Your goal: Please give the lines below again exactly as they stand, from the one that contains "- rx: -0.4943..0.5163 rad" up to and including the one that contains "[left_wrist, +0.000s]", leaving all pictures out.

────────────────────

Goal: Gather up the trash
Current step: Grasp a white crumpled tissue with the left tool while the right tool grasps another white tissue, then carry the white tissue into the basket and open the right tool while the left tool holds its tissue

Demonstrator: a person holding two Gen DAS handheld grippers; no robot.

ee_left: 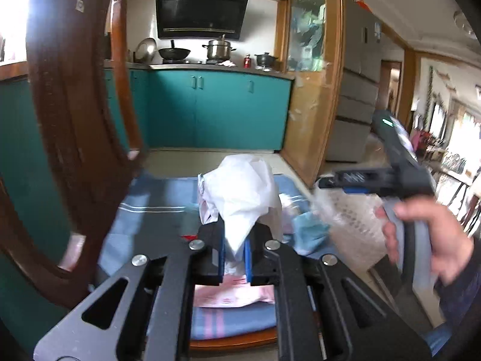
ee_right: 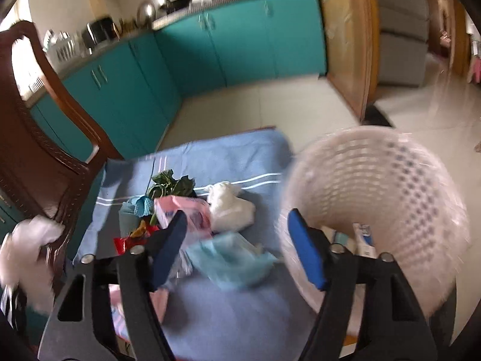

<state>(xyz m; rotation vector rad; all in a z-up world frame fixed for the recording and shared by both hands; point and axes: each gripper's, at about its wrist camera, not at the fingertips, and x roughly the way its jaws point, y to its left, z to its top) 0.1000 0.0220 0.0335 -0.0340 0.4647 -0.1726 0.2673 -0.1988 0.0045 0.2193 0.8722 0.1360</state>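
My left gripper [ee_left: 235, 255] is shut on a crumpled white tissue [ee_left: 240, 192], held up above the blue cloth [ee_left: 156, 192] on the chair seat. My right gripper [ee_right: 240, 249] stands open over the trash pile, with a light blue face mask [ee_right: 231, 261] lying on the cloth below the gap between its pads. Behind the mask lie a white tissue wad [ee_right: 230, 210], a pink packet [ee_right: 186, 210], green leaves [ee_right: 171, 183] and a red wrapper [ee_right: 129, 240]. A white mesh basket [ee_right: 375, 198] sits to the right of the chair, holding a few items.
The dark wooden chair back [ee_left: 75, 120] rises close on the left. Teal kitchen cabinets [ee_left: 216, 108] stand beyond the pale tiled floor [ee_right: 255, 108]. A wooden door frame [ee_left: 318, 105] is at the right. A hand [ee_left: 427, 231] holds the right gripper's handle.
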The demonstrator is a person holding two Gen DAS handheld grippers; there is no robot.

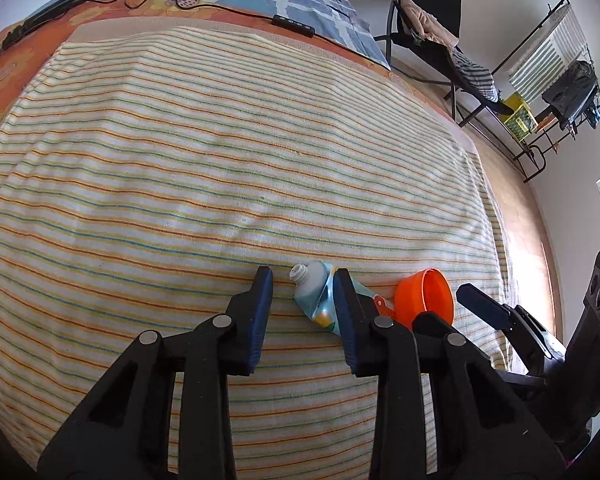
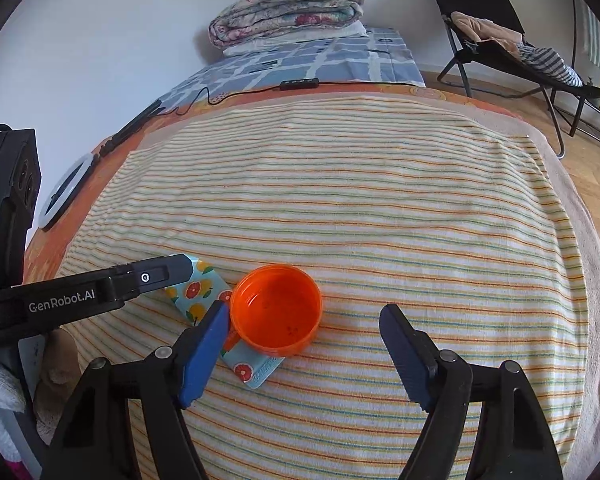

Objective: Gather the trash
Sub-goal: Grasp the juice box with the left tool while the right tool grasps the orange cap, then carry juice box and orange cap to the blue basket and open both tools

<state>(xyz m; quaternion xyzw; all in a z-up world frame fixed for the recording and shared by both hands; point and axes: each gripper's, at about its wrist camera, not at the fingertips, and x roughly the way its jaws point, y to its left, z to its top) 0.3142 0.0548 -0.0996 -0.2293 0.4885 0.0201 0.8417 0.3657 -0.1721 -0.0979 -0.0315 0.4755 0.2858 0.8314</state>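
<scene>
Trash lies on the striped bed cover: a squashed fruit-print tube with an orange cap resting on its flat end. Left tongs, spread, straddle the tube's neck, its long axis running rightward; right tongs, spread, flank the cap

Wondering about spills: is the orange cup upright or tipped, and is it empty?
Upright: the cup rests on the tube, mouth up. Looks empty; its bare orange bottom shows, with a few dark specks.
</scene>
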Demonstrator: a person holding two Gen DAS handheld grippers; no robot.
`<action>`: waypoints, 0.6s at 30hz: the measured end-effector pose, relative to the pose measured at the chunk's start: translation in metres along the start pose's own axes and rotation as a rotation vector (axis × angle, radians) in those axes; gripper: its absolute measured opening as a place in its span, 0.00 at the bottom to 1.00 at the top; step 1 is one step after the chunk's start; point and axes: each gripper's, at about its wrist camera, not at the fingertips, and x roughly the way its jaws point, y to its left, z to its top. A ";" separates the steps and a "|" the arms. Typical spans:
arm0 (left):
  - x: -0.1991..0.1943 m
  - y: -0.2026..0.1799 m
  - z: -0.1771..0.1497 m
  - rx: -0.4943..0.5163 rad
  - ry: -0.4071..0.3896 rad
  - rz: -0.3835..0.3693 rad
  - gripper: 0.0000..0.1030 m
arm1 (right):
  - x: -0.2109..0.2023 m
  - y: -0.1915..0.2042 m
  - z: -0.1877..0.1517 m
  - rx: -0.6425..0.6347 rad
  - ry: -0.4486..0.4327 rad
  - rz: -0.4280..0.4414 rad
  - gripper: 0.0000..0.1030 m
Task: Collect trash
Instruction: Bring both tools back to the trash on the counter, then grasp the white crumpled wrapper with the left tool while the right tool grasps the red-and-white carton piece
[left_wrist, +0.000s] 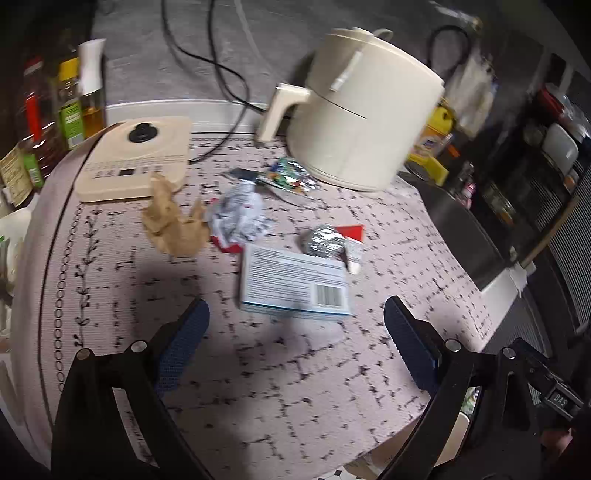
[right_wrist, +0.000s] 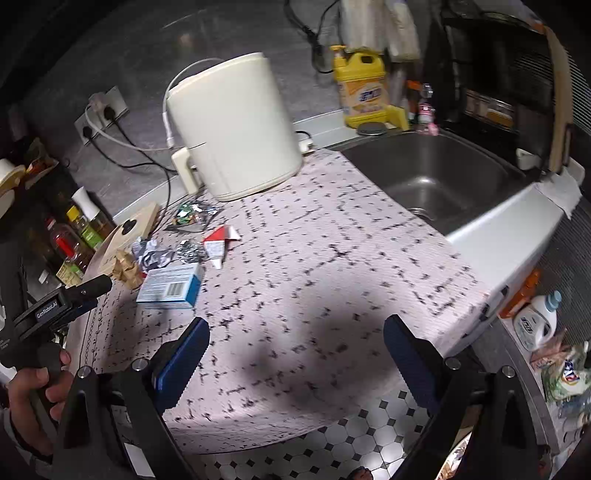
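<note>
Left wrist view looks along the left gripper (left_wrist: 295, 314), whose two blue-padded jaws stand wide apart with nothing between them, hovering over a patterned mat (left_wrist: 258, 387) on the counter. Just ahead of the gap between the jaws lies a blue and white carton (left_wrist: 293, 282), barcode side up. Touching its far right corner is a crumpled foil ball (left_wrist: 323, 239) resting against a red and white paper scrap (left_wrist: 352, 236). Ahead and toward the left jaw sit a crumpled white wrapper (left_wrist: 240, 216) and, beside it, a crumpled brown paper (left_wrist: 173, 221). Farther ahead a shiny snack wrapper (left_wrist: 290, 179) lies at the foot of a cream air fryer (left_wrist: 369, 110), and a cream induction hob (left_wrist: 136, 158) sits beyond the left jaw, with oil bottles (left_wrist: 70, 99) further out on that side. From the right wrist view, the right gripper (right_wrist: 295, 325) also has its jaws spread wide and empty above bare mat. All the trash lies well ahead and beyond its left jaw, the carton (right_wrist: 171, 288) nearest. A steel sink (right_wrist: 443, 177) lies ahead past the right jaw, with a yellow detergent bottle (right_wrist: 364, 92) behind it. A hand (right_wrist: 33, 391) at the far left edge grips the handle of the left gripper.
</note>
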 end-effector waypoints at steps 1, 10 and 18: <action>0.000 0.005 0.001 -0.009 -0.004 0.008 0.92 | 0.005 0.006 0.002 -0.009 0.006 0.010 0.89; -0.003 0.059 0.015 -0.096 -0.034 0.067 0.87 | 0.042 0.045 0.018 -0.047 0.057 0.078 0.75; 0.011 0.063 0.040 -0.069 -0.033 0.046 0.74 | 0.077 0.066 0.038 -0.064 0.101 0.117 0.61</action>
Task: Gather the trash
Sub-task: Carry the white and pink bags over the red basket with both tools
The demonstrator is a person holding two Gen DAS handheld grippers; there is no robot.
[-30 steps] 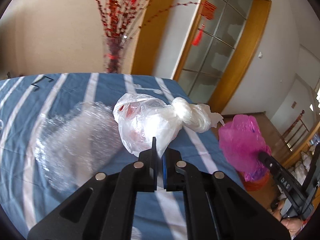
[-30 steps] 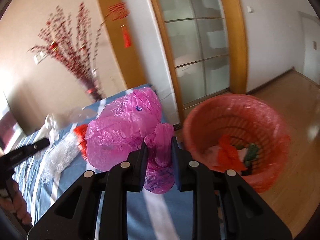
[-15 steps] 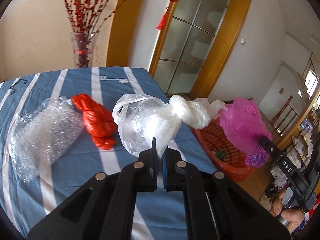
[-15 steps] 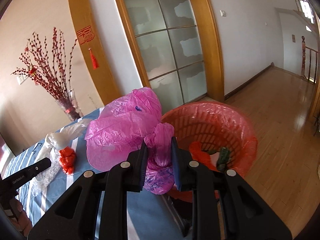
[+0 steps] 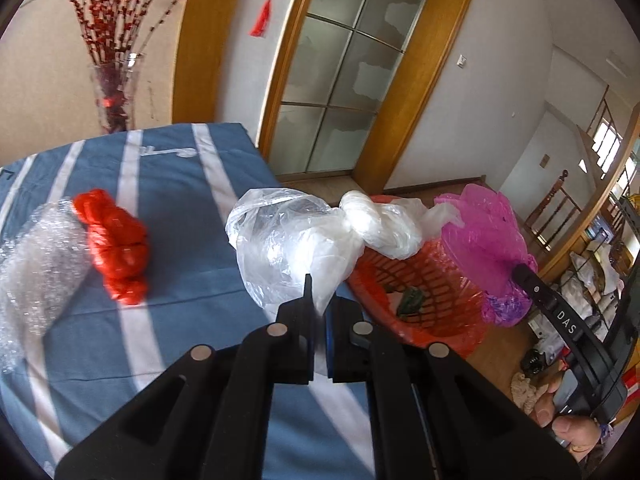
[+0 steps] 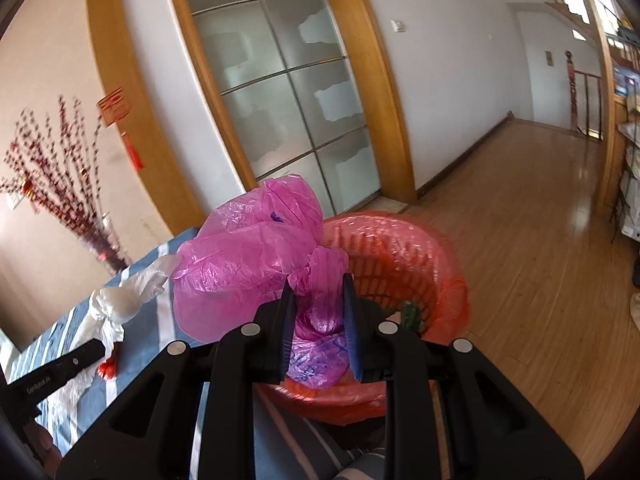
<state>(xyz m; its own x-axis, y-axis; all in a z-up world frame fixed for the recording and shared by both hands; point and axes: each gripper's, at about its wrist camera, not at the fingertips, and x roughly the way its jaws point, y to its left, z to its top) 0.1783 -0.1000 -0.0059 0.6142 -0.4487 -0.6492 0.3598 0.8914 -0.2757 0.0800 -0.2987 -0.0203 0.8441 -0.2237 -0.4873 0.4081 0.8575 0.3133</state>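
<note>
Left tongs [image 5: 318, 312] pinching a thin fold of the clear plastic bag [image 5: 292, 240], jaws nearly closed on it, bag hanging ahead with its knotted white end [image 5: 380, 224] reaching over the near rim of the red trash basket [image 5: 436, 312]. Right tongs [image 6: 318, 312] clamping the bunched neck of the magenta plastic bag [image 6: 248, 252], bag ballooning above the jaws, hovering above the basket [image 6: 404, 248]. Basket standing on the wooden floor [image 6: 540, 260] just beside the worktop, holding some green scrap [image 5: 412, 300]. Lying on the blue striped cloth [image 5: 180, 208] of the worktop: a crumpled red plastic bag [image 5: 116, 244] touching a wad of bubble wrap [image 5: 36, 264]. Fingers [image 5: 560, 420] gripping the right handle at the lower right of the left view.
</note>
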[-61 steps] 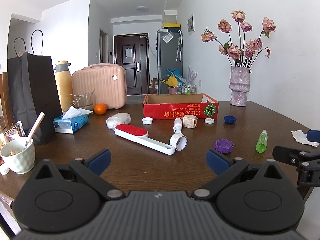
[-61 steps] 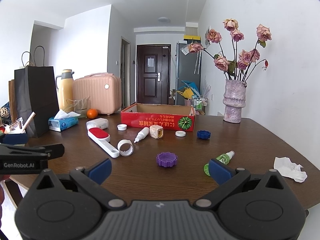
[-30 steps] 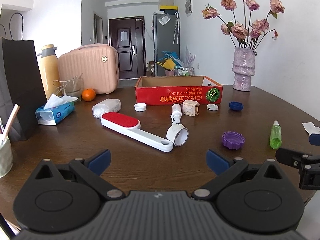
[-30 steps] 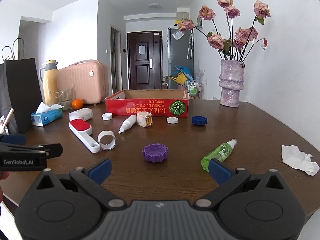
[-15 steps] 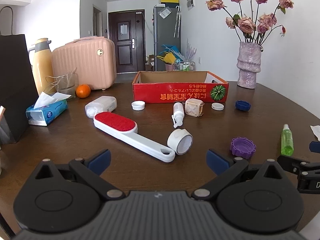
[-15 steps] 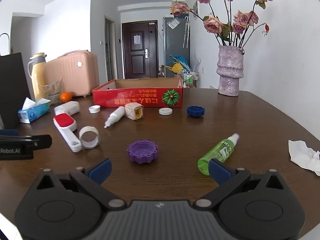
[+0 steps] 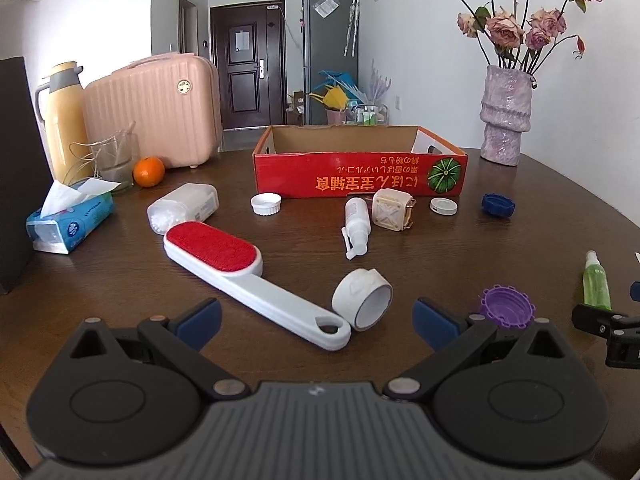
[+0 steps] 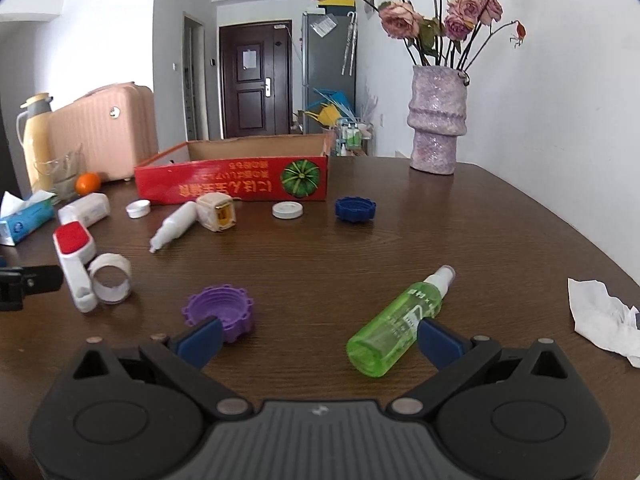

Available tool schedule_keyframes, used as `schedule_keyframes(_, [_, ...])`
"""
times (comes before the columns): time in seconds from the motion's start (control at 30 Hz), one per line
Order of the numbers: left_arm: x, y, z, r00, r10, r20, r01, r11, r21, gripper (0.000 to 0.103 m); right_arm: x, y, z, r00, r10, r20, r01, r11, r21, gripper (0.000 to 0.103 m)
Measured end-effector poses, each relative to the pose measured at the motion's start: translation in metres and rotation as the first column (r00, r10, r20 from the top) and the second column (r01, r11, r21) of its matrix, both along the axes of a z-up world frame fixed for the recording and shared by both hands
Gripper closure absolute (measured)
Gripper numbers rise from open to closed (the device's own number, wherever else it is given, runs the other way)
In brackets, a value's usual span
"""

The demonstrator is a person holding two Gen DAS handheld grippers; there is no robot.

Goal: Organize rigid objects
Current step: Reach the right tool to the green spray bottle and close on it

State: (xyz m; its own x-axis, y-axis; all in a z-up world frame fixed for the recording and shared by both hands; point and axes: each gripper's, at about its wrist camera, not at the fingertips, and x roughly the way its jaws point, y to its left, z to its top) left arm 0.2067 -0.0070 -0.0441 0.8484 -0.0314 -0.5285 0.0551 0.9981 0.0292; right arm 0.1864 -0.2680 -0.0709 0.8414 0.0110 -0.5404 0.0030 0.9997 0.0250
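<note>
A red cardboard box (image 7: 360, 178) (image 8: 232, 184) stands open at the back of the brown table. Loose items lie before it: a red-and-white lint brush (image 7: 248, 276) (image 8: 74, 258), a white tape roll (image 7: 362, 304) (image 8: 110, 278), a white dropper bottle (image 7: 355, 226) (image 8: 174, 226), a cream cube (image 7: 392, 210) (image 8: 216, 212), a purple cap (image 7: 507, 311) (image 8: 220, 312), a blue cap (image 7: 497, 205) (image 8: 355, 209), white caps (image 7: 266, 203) (image 8: 287, 211) and a green spray bottle (image 7: 596, 280) (image 8: 400, 320). My left gripper (image 7: 316, 320) is open over the brush handle. My right gripper (image 8: 318, 336) is open, between the purple cap and the green bottle.
A tissue pack (image 7: 68, 220), an orange (image 7: 149, 172), a cotton-swab box (image 7: 184, 206), a yellow flask (image 7: 64, 120) and a pink suitcase (image 7: 160, 108) stand at the left. A flower vase (image 8: 436, 132) stands at the back right. A crumpled tissue (image 8: 604, 320) lies at the right.
Both grippers have moved forward and lower over the table. The brush and tape roll now lie close before the left gripper, the green bottle and purple cap close before the right.
</note>
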Motion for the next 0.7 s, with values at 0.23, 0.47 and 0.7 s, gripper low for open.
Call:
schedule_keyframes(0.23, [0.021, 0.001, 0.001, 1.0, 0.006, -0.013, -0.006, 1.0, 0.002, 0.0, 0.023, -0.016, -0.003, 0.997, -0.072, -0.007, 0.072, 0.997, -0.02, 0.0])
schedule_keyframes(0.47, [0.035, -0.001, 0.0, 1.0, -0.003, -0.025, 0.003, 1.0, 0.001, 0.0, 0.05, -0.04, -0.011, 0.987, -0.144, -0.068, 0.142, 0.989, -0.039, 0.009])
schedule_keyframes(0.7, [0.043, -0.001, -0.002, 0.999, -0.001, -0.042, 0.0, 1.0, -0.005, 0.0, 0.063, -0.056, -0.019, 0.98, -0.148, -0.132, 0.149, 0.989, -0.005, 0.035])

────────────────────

Your response:
  - rx: -0.4943..0.5163 rad
  - ry: -0.4071..0.3896 rad
  - rz: -0.3835..0.3693 rad
  - gripper: 0.0000..0.1030 m
arm1 (right):
  - x: -0.2109..0.2023 m
  - y: -0.1915..0.2042 m
  - z: -0.1877..0.1517 m
  - rx: -0.6425..0.6347 rad
  - ry: -0.4486..0.4327 rad
  - rz: -0.4280..0.4414 rad
  - gripper: 0.0000..0.1030 m
Task: Collect trash
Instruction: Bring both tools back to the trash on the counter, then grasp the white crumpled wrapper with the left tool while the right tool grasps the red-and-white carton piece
[left_wrist, +0.000s] 

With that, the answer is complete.